In each lesson the teacher, while giving the pupils helpful general information on the subject under discussion, should strive to impress on them the importance of doing some one simple thing well.
The rural teacher who is eager to make her school-room an attractive place may devote some time in these lessons to such problems as the hanging and the care of simple curtains, the care of indoor plants, the arrangement of pictures, the planning of storage arrangements for supplies and of cupboards for dishes, and the preparations for the serving of the school lunch.

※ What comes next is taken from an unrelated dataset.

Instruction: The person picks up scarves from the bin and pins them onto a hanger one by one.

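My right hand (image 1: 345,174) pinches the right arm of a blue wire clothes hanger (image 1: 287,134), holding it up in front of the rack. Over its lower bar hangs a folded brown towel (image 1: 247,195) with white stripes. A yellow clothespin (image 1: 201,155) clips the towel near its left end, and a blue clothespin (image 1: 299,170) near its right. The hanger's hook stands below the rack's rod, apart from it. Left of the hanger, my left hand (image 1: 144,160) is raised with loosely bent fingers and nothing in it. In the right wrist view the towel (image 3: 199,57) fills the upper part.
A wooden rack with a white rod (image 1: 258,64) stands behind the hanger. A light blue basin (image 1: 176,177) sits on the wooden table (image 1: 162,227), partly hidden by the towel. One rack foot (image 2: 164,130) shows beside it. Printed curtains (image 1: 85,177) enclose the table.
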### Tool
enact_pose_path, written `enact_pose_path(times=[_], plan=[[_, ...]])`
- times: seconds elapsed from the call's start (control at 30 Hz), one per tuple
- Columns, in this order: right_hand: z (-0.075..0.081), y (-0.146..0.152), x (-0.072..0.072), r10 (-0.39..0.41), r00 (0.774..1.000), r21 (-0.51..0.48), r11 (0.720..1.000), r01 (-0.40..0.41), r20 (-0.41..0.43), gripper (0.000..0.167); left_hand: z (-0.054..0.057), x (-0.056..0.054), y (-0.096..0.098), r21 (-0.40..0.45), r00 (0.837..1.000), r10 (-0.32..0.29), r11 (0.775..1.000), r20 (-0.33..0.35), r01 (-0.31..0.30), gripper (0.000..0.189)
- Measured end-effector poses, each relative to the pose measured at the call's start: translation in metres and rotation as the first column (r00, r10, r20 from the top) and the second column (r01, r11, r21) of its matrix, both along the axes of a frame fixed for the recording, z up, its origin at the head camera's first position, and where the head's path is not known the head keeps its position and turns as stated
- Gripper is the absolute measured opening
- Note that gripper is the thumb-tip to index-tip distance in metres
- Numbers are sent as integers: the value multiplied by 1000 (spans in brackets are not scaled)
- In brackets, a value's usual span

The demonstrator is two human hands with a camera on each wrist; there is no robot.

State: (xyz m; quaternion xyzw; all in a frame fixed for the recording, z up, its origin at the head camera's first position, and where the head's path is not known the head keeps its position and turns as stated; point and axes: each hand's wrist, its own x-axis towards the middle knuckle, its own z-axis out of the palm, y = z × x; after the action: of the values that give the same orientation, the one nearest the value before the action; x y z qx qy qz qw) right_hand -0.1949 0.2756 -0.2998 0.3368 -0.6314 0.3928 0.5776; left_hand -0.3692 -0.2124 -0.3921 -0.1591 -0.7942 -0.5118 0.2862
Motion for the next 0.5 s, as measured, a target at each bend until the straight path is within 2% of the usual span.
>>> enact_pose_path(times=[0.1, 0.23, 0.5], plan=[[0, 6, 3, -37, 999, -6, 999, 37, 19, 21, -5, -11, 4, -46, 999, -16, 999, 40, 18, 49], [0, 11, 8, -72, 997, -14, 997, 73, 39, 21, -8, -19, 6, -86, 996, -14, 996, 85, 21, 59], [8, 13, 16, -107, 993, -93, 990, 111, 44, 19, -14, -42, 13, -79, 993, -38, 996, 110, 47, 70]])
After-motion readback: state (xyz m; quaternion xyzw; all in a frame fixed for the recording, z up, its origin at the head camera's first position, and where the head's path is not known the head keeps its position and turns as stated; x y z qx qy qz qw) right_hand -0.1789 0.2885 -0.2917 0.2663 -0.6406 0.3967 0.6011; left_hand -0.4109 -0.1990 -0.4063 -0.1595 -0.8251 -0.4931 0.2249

In order to teach these lessons effectively, it is desirable to have the following simple equipment on hand. Additional special equipment may be borrowed from the homes.
EQUIPMENT
Broom, 1 Cloths for cleaning, 6 Dish-cloths, 2 Dish-towels, 12 Dust-brush, 1 Dust-pan, 1 Garbage can (covered), 1 Lamp, 1 Oil-can, 1
REFERENCE BOOKS
_Rural Hygiene._ Brewer, I. W. Lippincott Co., Philadelphia $1.25 _The Healthful Farmhouse._ Dodd, H. Whitcomb & Barrows, Boston .60 _Community Hygiene._ Hutchinson, Woods. Houghton, Mifflin Co., New York. (Thos. Allen, Toronto) .65 _Foods and Sanitation._ Forster, G. H., and Weigley, M. Row, Peterson &. Co., Chicago 1.00 _The Home and the Family._ Kinne, H., and Cooley, A. M. Macmillan's, Toronto .80 _Housekeeping Notes._ Kittredge, M. H. Whitcomb & Barrows, Boston .80 _Practical Home-making._ Kittredge, M. H. The Century Co., New York .70 _A Second Course in Home-making._ Kittredge, M. H. The Century Co., New York .80
LESSON I: ARRANGEMENT AND CARE OF THE KITCHEN
SUBJECT-MATTER
In arranging the kitchen, the three things of most importance are the stove, the sink, and the kitchen table. If there is no sink in the kitchen, there will be some other place arranged for washing the dishes, probably the kitchen table, and this must be taken into consideration when the furniture is placed. As most of the work is done at the stove and the table, both these must be placed where they will have a good light, and they should be close to each other, so that but few steps are necessary for the worker.